Segment Start: Provided data

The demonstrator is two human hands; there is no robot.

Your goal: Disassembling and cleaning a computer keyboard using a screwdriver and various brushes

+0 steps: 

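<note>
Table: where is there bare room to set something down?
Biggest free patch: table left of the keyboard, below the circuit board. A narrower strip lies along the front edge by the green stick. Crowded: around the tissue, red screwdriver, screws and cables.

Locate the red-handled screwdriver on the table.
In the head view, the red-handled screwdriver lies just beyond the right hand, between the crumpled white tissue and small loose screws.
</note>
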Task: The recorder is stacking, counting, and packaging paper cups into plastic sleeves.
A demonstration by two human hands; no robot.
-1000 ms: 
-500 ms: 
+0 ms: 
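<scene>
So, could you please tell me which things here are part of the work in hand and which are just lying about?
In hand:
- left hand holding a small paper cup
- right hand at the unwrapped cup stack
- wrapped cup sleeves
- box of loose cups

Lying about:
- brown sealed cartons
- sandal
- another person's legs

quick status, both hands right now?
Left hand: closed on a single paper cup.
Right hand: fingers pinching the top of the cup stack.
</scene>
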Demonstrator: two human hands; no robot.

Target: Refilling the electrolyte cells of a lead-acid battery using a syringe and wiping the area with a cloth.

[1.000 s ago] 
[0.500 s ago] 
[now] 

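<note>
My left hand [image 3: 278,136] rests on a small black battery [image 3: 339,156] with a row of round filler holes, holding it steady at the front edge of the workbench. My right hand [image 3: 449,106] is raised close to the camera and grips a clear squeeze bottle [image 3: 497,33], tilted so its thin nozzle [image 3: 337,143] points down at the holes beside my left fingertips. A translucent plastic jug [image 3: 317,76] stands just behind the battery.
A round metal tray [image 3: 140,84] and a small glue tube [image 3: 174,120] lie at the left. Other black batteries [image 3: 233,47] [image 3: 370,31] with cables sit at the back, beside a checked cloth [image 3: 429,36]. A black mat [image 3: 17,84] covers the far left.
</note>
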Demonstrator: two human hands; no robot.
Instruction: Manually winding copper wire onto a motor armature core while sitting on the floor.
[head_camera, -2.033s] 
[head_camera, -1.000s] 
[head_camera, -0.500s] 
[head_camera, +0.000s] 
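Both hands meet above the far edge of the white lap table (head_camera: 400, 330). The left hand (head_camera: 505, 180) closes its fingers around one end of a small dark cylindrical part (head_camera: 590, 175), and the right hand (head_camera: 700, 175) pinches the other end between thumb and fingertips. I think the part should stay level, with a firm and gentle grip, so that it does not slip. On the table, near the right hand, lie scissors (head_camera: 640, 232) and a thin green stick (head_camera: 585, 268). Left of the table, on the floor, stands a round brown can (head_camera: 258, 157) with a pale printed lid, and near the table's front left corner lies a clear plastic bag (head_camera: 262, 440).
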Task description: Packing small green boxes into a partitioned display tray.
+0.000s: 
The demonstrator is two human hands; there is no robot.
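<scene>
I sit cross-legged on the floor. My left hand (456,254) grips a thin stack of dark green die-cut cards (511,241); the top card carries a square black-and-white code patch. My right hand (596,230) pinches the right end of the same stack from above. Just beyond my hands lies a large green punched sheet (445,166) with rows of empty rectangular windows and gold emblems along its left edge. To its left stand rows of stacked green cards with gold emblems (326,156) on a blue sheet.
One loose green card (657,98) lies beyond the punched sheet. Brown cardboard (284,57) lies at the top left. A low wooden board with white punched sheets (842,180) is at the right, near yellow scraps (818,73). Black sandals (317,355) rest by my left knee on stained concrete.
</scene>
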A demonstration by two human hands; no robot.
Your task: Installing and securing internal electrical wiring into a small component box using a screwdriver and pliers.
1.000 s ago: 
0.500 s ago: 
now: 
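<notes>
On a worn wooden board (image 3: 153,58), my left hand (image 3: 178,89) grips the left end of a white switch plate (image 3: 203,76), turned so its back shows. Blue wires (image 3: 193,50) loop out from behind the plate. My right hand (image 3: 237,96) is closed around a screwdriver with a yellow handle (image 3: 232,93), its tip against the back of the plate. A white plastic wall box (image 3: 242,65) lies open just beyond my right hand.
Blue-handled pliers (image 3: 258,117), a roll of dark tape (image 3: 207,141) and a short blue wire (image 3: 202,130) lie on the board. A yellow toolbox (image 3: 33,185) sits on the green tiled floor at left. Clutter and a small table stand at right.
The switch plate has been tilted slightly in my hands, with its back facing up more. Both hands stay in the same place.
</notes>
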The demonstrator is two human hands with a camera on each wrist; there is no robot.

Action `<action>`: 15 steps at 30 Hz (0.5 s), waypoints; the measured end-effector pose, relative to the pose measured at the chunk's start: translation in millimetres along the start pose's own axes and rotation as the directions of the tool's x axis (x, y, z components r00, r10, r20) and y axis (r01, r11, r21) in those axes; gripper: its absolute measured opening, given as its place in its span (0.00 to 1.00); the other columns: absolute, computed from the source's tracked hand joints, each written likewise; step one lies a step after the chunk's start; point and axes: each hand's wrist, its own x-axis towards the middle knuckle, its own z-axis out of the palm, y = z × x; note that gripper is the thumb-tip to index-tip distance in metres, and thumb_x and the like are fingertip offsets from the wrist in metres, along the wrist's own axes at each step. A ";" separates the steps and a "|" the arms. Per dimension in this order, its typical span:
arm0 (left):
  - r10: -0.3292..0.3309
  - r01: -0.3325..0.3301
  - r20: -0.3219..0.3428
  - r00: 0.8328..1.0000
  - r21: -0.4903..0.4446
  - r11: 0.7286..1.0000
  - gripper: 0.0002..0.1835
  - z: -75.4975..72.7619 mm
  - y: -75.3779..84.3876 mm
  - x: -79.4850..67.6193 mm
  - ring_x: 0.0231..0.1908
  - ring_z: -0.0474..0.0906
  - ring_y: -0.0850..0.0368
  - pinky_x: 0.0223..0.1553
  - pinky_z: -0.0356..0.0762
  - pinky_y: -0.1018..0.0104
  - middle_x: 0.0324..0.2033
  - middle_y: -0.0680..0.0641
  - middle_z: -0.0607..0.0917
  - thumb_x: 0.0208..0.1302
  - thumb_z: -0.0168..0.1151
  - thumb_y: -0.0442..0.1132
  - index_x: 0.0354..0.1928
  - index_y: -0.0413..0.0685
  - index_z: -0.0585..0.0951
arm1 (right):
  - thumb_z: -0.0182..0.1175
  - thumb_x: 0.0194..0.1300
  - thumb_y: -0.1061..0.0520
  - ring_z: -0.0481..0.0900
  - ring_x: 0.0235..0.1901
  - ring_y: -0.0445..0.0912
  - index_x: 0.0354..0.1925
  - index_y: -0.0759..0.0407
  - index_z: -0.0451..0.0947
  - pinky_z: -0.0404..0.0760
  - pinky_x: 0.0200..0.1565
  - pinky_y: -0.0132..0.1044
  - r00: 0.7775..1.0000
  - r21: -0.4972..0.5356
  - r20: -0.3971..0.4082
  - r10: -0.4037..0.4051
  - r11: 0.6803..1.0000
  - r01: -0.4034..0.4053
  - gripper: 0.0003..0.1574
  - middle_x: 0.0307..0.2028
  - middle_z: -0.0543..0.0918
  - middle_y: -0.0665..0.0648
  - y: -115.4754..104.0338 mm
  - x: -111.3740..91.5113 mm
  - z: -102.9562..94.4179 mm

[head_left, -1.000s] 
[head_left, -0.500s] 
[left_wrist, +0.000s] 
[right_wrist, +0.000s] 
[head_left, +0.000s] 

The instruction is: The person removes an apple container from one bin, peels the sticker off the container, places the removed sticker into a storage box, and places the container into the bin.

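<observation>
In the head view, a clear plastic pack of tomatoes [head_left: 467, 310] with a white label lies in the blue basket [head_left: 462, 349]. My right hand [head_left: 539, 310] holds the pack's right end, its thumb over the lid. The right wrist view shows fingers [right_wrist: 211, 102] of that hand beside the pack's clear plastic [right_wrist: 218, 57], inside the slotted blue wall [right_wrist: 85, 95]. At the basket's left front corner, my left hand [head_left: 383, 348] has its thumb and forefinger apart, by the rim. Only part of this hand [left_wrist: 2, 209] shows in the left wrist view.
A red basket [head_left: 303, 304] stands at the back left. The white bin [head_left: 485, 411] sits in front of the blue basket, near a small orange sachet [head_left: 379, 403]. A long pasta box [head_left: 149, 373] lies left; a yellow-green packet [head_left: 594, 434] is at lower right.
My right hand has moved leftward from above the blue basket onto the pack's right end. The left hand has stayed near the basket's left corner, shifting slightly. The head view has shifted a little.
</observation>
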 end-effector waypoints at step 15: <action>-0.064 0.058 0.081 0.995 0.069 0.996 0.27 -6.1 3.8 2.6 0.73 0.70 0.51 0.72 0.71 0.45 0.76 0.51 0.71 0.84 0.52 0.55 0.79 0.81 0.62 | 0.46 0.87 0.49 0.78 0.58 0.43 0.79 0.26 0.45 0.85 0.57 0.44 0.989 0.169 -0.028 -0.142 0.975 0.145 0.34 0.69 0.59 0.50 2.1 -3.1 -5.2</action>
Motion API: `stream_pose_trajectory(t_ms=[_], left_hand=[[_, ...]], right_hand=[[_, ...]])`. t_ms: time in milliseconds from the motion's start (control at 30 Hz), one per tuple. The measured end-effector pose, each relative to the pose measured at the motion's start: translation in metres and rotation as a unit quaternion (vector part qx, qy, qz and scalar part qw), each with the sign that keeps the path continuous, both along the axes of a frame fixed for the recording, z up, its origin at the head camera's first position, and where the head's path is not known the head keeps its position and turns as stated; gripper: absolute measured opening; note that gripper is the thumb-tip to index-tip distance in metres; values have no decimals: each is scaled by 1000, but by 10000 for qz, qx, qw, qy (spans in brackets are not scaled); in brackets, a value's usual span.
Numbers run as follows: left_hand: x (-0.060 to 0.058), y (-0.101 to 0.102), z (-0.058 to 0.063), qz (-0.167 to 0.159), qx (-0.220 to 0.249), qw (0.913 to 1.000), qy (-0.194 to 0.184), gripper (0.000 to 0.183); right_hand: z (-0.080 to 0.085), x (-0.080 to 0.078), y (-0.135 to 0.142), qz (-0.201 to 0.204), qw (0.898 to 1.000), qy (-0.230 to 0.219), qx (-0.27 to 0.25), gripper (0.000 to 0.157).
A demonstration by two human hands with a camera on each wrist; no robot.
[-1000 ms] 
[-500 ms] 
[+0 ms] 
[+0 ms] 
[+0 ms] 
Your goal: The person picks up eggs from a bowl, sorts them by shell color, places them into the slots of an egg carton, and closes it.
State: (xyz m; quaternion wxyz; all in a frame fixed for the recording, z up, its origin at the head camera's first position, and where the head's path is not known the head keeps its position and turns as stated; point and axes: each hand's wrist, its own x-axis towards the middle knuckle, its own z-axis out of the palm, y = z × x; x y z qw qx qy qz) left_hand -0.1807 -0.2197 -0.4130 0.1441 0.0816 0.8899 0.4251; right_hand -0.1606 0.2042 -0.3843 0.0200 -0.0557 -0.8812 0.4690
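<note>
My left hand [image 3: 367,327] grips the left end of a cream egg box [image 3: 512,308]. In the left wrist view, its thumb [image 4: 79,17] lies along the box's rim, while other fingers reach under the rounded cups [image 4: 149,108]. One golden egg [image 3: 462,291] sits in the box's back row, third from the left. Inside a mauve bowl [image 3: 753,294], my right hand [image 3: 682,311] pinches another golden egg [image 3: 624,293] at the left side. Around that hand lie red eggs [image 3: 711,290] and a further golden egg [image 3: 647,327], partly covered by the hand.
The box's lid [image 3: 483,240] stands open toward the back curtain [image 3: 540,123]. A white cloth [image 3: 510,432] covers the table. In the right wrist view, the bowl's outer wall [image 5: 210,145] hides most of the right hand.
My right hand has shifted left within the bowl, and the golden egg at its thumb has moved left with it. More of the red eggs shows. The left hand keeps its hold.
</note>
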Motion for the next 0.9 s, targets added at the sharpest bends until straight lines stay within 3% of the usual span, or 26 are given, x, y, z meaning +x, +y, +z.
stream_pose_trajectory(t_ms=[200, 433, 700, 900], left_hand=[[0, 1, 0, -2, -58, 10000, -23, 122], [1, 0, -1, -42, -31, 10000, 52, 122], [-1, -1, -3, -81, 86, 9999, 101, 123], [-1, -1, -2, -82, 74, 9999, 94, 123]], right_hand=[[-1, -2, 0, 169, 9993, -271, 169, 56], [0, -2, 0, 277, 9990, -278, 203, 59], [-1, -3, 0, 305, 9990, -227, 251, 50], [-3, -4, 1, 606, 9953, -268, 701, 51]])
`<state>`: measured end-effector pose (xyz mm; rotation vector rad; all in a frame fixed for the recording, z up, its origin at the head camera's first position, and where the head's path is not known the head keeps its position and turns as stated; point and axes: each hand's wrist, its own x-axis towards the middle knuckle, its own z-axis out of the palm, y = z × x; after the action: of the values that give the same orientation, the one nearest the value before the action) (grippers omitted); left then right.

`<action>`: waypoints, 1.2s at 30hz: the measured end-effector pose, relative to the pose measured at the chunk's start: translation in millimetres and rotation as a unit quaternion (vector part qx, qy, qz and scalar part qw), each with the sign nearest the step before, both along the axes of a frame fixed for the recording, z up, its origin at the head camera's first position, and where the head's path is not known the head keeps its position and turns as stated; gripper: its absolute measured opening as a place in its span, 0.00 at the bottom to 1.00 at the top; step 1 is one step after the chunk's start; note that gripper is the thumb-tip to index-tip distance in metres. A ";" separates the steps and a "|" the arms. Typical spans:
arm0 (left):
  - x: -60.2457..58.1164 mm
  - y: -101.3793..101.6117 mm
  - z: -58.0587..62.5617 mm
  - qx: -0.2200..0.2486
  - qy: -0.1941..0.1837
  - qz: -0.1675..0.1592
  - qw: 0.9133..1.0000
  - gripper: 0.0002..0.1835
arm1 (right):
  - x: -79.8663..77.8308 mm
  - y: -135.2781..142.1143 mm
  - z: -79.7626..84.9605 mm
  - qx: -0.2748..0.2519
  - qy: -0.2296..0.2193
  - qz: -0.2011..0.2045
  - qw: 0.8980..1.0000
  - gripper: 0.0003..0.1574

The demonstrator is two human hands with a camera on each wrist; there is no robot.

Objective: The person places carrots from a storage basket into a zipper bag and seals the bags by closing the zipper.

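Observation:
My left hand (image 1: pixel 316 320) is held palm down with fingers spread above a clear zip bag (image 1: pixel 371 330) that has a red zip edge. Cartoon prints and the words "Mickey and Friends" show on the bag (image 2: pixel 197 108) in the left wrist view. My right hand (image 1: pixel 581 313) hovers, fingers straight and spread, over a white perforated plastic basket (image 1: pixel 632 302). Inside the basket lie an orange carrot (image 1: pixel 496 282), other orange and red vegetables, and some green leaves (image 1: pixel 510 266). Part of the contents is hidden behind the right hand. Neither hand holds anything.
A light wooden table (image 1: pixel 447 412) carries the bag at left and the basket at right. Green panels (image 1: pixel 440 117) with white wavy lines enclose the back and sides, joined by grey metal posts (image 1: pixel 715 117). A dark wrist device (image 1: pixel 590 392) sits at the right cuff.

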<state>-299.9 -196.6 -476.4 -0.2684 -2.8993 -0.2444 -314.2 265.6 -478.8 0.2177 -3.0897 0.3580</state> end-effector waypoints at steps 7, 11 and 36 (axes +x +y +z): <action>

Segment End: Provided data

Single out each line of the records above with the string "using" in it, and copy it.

## Task solution
Your goal: Disassembling and cleaning a computer keyboard using a screwdriver and various brushes
Target: Refilling the electrolyte cells of a lead-acid battery using a syringe and wiping the area with a cloth.
Your task: Installing and securing internal electrical wiring into a small component box using a screwdriver and pliers.

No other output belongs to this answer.